Task:
Tell how many lines of the data include the word "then". Nothing but the number belongs in the answer.

BEGIN Input for this task

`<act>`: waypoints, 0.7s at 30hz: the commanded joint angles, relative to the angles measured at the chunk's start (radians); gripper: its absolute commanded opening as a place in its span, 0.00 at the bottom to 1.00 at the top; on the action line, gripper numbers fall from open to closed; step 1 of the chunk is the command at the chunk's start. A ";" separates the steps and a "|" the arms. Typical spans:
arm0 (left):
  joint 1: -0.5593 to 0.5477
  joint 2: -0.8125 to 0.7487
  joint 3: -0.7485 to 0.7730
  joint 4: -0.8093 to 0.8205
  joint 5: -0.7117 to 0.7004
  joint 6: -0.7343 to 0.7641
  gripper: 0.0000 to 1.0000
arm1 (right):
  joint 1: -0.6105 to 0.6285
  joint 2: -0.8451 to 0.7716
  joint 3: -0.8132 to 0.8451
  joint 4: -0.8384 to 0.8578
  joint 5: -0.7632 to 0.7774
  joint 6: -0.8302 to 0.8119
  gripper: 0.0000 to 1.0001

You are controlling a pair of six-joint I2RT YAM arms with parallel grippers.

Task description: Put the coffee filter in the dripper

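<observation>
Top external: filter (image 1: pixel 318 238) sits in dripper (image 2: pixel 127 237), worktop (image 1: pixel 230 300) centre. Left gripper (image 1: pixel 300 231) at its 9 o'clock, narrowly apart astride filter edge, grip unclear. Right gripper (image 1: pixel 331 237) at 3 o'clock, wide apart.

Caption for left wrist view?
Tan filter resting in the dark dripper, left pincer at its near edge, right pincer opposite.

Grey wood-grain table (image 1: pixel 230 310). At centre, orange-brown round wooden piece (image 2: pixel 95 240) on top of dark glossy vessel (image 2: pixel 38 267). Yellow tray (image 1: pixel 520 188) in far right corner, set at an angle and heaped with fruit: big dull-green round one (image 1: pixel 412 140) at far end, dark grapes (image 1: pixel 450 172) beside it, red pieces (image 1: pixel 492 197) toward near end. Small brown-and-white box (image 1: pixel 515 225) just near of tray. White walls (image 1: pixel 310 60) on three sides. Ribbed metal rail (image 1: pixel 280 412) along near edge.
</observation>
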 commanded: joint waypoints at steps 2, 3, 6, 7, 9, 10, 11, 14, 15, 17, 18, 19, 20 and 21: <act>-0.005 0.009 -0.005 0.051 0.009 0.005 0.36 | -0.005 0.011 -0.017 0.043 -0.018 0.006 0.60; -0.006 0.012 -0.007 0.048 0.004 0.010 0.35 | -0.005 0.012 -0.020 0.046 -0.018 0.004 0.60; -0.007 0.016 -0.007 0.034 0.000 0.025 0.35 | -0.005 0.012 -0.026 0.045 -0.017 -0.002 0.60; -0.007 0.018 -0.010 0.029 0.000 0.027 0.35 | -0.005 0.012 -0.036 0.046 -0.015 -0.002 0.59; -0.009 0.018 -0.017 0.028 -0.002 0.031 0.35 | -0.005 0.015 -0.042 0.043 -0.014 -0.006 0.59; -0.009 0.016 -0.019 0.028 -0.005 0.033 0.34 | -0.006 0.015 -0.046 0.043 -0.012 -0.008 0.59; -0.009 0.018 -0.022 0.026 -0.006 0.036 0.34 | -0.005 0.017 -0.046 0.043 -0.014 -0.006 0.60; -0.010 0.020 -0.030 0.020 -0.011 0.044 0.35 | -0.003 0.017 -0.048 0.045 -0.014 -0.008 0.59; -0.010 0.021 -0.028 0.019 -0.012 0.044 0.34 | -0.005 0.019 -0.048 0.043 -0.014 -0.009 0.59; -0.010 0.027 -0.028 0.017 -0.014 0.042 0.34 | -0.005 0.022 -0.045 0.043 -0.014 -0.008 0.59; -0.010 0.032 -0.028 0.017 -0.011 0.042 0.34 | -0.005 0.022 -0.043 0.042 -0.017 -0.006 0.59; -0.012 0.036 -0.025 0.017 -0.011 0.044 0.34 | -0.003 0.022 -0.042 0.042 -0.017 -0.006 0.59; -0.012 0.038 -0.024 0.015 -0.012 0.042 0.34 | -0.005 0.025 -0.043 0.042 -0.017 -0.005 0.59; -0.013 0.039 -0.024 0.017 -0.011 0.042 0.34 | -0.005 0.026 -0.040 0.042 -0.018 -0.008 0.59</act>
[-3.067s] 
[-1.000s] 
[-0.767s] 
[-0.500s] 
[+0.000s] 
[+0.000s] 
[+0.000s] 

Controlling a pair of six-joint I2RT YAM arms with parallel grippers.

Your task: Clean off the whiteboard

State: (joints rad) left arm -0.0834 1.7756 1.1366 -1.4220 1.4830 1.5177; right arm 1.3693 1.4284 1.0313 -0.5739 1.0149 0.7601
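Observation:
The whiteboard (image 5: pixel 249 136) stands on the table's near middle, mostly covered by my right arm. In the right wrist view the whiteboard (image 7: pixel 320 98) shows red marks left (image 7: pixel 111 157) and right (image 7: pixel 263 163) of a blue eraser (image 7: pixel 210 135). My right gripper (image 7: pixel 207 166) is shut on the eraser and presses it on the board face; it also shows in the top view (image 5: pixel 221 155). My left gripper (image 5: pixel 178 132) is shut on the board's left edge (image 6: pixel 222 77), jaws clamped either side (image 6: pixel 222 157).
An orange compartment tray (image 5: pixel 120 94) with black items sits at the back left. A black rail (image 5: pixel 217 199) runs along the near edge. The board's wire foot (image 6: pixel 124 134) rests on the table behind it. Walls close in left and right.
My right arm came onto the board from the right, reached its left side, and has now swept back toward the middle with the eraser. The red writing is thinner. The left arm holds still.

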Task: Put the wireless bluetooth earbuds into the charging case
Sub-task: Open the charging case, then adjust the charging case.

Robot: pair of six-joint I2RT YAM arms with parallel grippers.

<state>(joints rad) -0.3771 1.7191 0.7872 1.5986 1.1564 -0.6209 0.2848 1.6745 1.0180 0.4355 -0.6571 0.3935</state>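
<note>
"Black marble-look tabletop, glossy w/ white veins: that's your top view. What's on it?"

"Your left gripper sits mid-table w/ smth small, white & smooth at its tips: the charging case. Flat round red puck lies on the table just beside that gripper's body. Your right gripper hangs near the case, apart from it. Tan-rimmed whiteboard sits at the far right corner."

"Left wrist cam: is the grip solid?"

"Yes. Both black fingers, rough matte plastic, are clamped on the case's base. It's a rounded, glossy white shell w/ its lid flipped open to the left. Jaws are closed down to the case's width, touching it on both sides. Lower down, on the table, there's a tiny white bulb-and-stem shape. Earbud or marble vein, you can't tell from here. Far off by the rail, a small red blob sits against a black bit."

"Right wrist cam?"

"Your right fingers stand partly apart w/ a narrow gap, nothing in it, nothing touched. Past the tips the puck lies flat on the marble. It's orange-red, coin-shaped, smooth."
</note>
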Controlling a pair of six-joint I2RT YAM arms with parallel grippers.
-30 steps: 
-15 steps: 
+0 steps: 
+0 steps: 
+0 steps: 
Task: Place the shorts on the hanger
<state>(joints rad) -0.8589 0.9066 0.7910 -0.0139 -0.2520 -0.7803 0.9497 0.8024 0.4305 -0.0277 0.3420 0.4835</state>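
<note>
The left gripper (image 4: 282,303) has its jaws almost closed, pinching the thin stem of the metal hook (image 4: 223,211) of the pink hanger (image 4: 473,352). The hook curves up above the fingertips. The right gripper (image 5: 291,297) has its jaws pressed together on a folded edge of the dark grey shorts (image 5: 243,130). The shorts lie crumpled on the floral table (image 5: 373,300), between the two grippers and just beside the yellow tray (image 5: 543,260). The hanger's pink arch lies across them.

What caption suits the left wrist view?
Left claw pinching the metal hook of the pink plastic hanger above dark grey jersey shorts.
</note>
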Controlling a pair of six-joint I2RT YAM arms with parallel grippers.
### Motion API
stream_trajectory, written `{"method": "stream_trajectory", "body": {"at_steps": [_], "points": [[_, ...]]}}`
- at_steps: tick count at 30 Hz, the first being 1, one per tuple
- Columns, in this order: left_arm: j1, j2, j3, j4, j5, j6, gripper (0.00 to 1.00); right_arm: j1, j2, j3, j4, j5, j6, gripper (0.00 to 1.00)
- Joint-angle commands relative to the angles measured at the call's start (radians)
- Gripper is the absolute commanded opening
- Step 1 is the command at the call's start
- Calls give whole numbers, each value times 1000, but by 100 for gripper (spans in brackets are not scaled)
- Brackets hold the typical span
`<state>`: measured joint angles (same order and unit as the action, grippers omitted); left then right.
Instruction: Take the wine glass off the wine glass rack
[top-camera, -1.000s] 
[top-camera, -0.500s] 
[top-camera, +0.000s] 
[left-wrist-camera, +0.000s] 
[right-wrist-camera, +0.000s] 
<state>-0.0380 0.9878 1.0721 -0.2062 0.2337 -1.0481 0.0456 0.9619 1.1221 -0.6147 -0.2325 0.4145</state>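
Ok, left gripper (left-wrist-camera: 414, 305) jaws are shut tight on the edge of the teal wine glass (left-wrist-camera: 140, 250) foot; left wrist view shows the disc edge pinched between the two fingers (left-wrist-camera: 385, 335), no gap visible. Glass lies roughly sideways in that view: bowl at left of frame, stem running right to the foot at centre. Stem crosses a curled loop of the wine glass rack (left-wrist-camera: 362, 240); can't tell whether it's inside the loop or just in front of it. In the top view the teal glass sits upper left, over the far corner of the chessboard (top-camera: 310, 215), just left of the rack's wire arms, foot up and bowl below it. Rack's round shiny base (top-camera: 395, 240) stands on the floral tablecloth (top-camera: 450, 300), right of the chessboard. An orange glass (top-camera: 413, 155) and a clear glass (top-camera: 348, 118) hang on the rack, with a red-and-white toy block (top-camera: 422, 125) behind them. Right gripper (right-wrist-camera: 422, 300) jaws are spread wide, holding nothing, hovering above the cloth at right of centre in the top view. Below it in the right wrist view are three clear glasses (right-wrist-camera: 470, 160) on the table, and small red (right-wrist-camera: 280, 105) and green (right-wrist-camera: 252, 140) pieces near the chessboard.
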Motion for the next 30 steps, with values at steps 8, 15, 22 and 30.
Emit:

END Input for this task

Finished task:
2